WHAT YOU NEED TO DO:
Whenever a picture appears in the data, skip it and write out all other material exactly.

INFORMATION SUPPLIED:
----

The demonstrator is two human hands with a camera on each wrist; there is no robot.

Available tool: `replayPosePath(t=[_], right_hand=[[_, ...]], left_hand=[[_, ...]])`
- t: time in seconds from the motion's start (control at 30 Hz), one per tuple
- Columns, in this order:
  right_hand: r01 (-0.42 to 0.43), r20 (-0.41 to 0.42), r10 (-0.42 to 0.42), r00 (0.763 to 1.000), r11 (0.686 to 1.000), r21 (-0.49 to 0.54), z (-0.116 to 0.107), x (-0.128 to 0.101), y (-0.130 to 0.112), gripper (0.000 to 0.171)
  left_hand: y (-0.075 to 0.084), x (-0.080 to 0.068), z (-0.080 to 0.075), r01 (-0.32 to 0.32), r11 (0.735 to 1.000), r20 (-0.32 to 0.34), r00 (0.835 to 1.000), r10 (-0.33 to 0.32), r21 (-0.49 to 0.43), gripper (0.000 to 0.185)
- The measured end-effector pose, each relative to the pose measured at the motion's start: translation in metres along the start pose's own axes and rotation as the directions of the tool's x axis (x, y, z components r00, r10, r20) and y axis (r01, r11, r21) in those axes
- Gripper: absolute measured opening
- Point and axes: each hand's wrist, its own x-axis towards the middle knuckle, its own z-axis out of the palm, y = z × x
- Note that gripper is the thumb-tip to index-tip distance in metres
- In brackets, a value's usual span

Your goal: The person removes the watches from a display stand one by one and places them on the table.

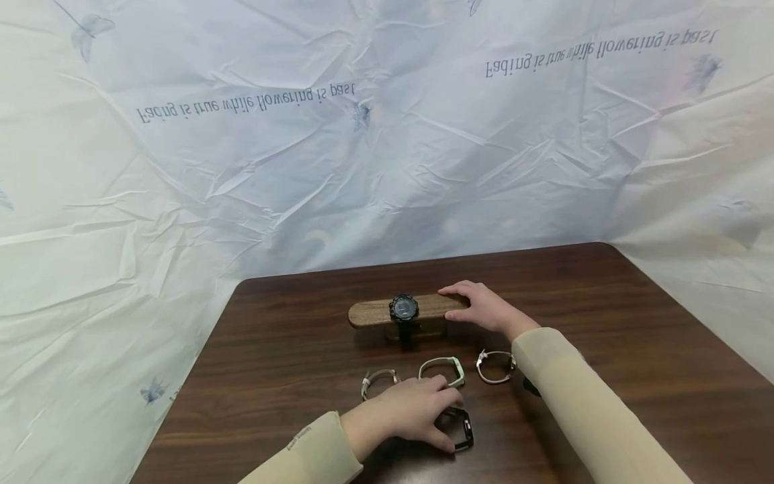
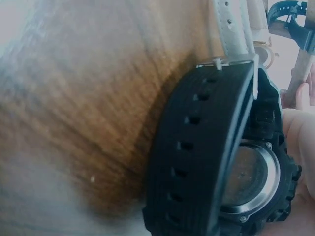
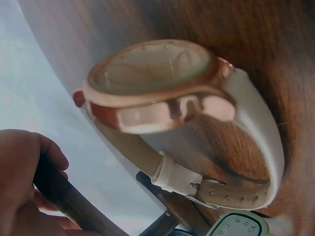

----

RESPONSE AREA:
The demonstrator is two human hands with a camera on each wrist; there is no robot.

Available tool: `replayPosePath(t=[_], right_hand=[[_, ...]], left_hand=[[_, ...]])`
- t: time in seconds from the motion's start (control at 30 Hz), one per tuple
- Columns, in this order:
  right_hand: r01 (-0.42 to 0.43), r20 (-0.41 to 0.42), r10 (-0.42 to 0.42), r00 (0.763 to 1.000), r11 (0.686 to 1.000), r21 (-0.49 to 0.54), z (-0.116 to 0.107), x (-0.128 to 0.101), y (-0.130 to 0.112), gripper (0.000 to 0.171)
  left_hand: y (-0.075 to 0.084), x (-0.080 to 0.068), z (-0.080 to 0.075), r01 (-0.32 to 0.32), r11 (0.735 to 1.000), r20 (-0.32 to 0.34), r00 (0.835 to 1.000), r10 (-0.33 to 0.32), r21 (-0.49 to 0.43), gripper (0.000 to 0.185)
- The measured end-effector pose, each relative to the pose measured at the motion's start: translation in metres along the start pose's own axes and rotation as the directions of the tool's x axis (x, y, z components r00, r10, r20) and y axis (r01, r11, r21) in those axes
- Gripper: absolute measured opening
- Point and axes: each hand's wrist, its own x-axis towards the middle knuckle, its own z-axis out of the palm, y = z × x
- Note that gripper is the thumb-tip to index-tip distance in metres
- In brackets, a value's usual span

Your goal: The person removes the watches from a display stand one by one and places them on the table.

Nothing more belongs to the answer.